3. Find out the lines in the /etc/rc.d/rc.sysinit or /etc/grub2.cfg file that start with at least one blank character and are followed by non-blank characters;
~]# grep “^[ [:space:]]\+[^[:space:]]” /etc/grub2.cfg

4. Find out the result of the “netstat -tan” command with’LISTEN’ followed by 0, 1 or more lines ending with blank characters;
~]# netstat -tan | grep “LISTEN[[:space:]]*$”

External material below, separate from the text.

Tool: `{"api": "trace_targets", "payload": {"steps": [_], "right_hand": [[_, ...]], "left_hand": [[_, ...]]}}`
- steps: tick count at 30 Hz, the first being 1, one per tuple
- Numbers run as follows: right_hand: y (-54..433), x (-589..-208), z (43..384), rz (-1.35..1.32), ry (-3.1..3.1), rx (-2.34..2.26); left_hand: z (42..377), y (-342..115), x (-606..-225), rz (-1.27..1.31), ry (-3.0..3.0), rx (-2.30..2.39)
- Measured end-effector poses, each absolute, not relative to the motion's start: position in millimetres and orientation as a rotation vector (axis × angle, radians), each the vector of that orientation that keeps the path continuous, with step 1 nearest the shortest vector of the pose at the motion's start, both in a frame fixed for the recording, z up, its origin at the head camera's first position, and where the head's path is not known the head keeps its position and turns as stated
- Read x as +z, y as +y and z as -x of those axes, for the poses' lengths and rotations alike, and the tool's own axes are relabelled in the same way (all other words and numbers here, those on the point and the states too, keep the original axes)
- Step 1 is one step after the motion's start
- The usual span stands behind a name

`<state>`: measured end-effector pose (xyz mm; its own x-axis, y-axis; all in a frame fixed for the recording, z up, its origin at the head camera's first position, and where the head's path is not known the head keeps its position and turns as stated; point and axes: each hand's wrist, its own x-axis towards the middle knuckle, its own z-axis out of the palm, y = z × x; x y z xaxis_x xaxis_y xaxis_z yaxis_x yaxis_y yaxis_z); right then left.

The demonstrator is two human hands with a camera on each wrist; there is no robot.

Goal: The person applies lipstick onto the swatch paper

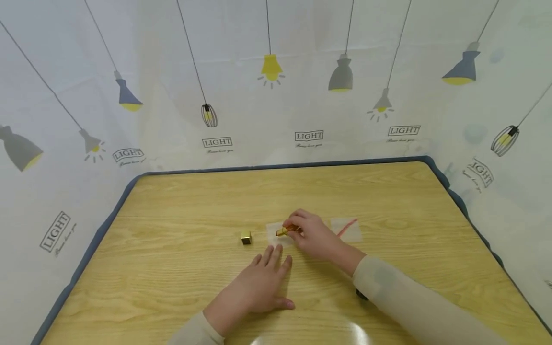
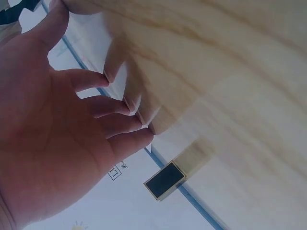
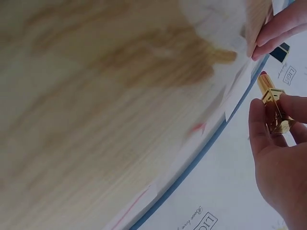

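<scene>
My right hand pinches a gold lipstick between thumb and fingers, just over a thin white paper. In the right wrist view the red tip of the lipstick is bare and points away from the palm. My left hand lies palm down with fingers spread, its fingertips at the paper's near edge. Left of the paper stands the gold lipstick cap; its dark side faces the left wrist view.
A second white paper with a red slanted stroke lies right of my right hand. Part of a dark object shows beside the right sleeve. The wooden table meets a lamp-printed backdrop along a blue edge.
</scene>
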<state>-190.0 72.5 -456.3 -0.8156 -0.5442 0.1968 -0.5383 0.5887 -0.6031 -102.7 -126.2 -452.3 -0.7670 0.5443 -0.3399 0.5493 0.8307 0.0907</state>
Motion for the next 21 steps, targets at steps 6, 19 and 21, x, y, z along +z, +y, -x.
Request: {"api": "trace_targets", "payload": {"steps": [6,19,21], "right_hand": [[65,-455,189,1.047,2.783,-0.906],[59,-456,189,1.028,2.764,-0.824],[58,-457,190,1.030,2.762,-0.811]], "left_hand": [[100,-124,-451,-0.832,2.662,-0.014],[98,-122,-446,-0.811,2.670,-0.010],[98,-122,-446,-0.811,2.671,-0.019]]}}
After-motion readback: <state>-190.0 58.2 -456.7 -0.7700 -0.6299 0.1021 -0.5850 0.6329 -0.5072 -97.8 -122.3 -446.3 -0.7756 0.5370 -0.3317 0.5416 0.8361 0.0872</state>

1, find out In the /proc/meminfo file, all lines beginning with uppercase or lowercase S; there are at least three ways to achieve;
~]# grep -i “^s” /proc/meminfo
~]# grep “^[ sS]” /proc/meminfo
~]# grep -E “^(s|S)” /proc/meminfo

2, display the root, centos or user1 user related information on the Xiaoqian system Information;
~]# grep -E “^(root|centos|user1)>” /etc/passwd

3, find out the /etc/rc.d/init.d/functions file A line in which a word is followed by a parenthesis;
~]# grep -E -o “[_[:alnum:]]+()” /etc/rc.d/init.d/functions

4. Use the echo command to output an absolute path, and use egrep to retrieve the base name;
~]# echo /etc/sysco nfig/ | grep -E -o “[^/]+/?$”

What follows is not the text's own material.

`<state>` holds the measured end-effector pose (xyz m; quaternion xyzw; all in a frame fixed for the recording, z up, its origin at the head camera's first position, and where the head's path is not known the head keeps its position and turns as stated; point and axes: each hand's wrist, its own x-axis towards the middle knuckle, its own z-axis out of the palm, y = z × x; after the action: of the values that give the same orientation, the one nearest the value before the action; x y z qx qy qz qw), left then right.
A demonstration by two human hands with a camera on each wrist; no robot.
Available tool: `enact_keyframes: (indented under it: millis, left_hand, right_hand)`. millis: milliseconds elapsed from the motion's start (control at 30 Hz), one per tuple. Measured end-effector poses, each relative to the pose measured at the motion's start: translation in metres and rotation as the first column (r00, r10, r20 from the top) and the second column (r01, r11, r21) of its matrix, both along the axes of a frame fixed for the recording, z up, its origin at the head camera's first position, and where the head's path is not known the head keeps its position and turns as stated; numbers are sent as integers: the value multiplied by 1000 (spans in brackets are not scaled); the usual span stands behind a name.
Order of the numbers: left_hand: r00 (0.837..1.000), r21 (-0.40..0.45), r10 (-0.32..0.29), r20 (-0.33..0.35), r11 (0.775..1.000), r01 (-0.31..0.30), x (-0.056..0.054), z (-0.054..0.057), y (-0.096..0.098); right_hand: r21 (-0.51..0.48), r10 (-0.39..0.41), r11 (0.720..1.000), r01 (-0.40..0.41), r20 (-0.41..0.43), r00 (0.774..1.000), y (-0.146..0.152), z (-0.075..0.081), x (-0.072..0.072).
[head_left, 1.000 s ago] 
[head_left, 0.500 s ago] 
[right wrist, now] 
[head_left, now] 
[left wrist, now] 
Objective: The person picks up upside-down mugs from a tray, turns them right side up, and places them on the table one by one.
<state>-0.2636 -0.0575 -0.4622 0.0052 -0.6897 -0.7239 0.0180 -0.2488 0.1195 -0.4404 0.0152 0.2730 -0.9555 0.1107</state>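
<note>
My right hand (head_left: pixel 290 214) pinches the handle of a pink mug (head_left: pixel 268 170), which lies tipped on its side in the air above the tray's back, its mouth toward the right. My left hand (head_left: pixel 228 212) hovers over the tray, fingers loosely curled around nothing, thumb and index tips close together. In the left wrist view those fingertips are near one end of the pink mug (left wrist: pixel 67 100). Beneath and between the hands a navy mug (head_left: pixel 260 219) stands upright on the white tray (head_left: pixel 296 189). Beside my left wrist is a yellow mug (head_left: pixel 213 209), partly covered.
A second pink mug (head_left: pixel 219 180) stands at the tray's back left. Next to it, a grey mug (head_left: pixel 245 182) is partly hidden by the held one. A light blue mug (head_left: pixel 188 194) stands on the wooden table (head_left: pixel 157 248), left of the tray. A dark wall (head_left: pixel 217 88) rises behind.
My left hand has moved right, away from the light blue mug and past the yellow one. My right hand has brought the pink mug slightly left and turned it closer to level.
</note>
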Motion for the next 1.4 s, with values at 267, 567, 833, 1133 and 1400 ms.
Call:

Further: take out its path name; similar to the result of executing the dirname command on it;

5 , Find out the value between 1-255 in the result of the ifconfig command;
~]# ifconfig | grep -E -o “<([1-9]|[1-9][0-9]|1 [0-9]{2}|2[0-4][0-9]|25[0-5])>“

6. Homework: Find out the IP in the result of the ifconfig command Address;
~]# ifconfig | grep -o “([0-9]{1,3}.){3}[0-9]{1,3}” –color=auto

7. Add users bash, testbash, basher and nologin (the shell is /sbin/nologin); then find the line in the /etc/passwd file where the user name is the same as the shell name; ~]# grep -E “^( [^:]+>).*\1$” /etc/passwd

.: match any single character

[]: Match any single character in the specified range
[
^]: match any single character outside the specified range
[:digit:] number
[:lower:] lowercase letters
[:upper:] uppercase letters
[:alpha:] letters
[:alnum:] number
[:punct:] punctuation
[:space:] Vertical or horizontal blank characters

*: match the preceding Characters any number of times, including 0 times; the default works in greedy mode (match as long as possible)

.: any single character
.
*: Any character of any length
?: Match the preceding character 0 or 1 time
\
+: Match the preceding character at least once
\{n\}: Match the preceding character n times
\{n,m\}: Match the preceding character n to m times
  \{n,\}: Match the preceding character at least n times
  \{,m\}: Match the preceding character at most m times

grep< /span> [OPTIONS] PATTERN [FILE...]

grep [OPTIONS] [-e PATTERN | -f FILE] [ FILE...]
# option:
--color=auto: color the matched text and highlight it;
-i: ignorecase, ignore the case of characters;
-o: Only display the matched string itself;
-w: Display the entire word that matches
-v, --invert-match: Invert selection (display lines that cannot be matched by the pattern);
-e: Realize the logical or relationship between multiple options
-n: Display the matching line number
-c: count the number of matched rows
-E: Supports the use of extended regular expression metacharacters;
-q, --quiet, --silent: silent mode, that is, no information is output; -A 5: after, the last 5 lines
-B 5: before, the first 5 lines
-C 5: context, 5 lines before and after.